Re: CFQ idling kills I/O performance on ext4 with blkio cgroup controller

From: Paolo Valente
Date: Mon May 20 2019 - 06:48:29 EST




> Il giorno 20 mag 2019, alle ore 11:15, Jan Kara <jack@xxxxxxx> ha scritto:
>
> On Sat 18-05-19 15:28:47, Theodore Ts'o wrote:
>> On Sat, May 18, 2019 at 08:39:54PM +0200, Paolo Valente wrote:
>>> I've addressed these issues in my last batch of improvements for
>>> BFQ, which landed in the upcoming 5.2. If you give it a try, and
>>> still see the problem, then I'll be glad to reproduce it, and
>>> hopefully fix it for you.
>>
>> Hi Paolo, I'm curious if you could give a quick summary about what you
>> changed in BFQ?
>>
>> I was considering adding support so that if userspace calls fsync(2)
>> or fdatasync(2), to attach the process's CSS to the transaction, and
>> then charge all of the journal metadata writes the process's CSS. If
>> there are multiple fsync's batched into the transaction, the first
>> process which forced the early transaction commit would get charged
>> the entire journal write.

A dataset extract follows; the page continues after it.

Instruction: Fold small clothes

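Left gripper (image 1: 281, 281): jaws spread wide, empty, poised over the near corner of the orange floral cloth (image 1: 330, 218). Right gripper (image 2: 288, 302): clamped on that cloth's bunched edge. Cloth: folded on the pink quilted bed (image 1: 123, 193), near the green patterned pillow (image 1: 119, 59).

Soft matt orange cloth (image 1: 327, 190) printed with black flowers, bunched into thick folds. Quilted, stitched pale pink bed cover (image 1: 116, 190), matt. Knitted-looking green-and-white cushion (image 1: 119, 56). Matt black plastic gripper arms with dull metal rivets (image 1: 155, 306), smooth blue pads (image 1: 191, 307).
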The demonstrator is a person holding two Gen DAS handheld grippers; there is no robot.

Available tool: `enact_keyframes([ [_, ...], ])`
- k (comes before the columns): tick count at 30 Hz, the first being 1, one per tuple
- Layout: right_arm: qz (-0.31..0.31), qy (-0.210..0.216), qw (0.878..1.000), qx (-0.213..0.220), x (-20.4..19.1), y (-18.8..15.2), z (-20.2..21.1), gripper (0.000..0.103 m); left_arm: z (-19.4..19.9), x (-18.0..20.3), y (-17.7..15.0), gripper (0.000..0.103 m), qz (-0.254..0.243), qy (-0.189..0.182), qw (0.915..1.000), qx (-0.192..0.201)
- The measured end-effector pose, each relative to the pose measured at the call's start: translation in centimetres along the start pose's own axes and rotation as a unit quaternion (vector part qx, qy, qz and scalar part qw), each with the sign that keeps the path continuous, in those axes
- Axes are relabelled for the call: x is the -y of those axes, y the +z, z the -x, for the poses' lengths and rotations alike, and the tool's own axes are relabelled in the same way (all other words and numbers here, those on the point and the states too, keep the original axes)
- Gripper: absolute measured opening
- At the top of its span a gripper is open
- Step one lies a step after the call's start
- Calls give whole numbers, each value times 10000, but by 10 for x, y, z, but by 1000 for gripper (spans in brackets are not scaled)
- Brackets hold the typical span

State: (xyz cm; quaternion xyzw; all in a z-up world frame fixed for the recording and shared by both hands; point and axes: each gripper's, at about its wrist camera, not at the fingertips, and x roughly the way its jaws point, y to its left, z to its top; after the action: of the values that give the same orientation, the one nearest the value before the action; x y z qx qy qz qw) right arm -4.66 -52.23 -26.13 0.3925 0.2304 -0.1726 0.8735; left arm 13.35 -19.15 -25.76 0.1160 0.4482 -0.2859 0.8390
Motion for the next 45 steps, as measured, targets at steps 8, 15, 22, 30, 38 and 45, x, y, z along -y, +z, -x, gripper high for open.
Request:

OTOH, journal writes are sequential I/O, so
>> the amount of disk time for writing the journal is going to be
>> relatively small, and especially, the fact that work from other
>> cgroups is going to be minimal, especially if hadn't issued an
>> fsync().
>
> But this makes priority-inversion problems with ext4 journal worse, doesn't
> it? If we submit journal commit in blkio cgroup of some random process, it
> may get throttled which then effectively blocks the whole filesystem. Or do
> you want to implement a more complex back-pressure mechanism where you'd
> just account to different blkio cgroup during journal commit and then
> throttle as different point where you are not blocking other tasks from
> progress?
>
>> In the case where you have three cgroups all issuing fsync(2) and they
>> all landed in the same jbd2 transaction thanks to commit batching, in
>> the ideal world we would split up the disk time usage equally across
>> those three cgroups. But it's probably not worth doing that...
>>
>> That being said, we probably do need some BFQ support, since in the
>> case where we have multiple processes doing buffered writes w/o fsync,
>> we do charnge the data=ordered writeback to each block cgroup. Worse,
>> the commit can't complete until the all of the data integrity
>> writebacks have completed. And if there are N cgroups with dirty
>> inodes, and slice_idle set to 8ms, there is going to be 8*N ms worth
>> of idle time tacked onto the commit time.
>
> Yeah. At least in some cases, we know there won't be any more IO from a
> particular cgroup in the near future (e.g. transaction commit completing,
> or when the layers above IO scheduler already know which IO they are going
> to submit next) and in that case idling is just a waste of time.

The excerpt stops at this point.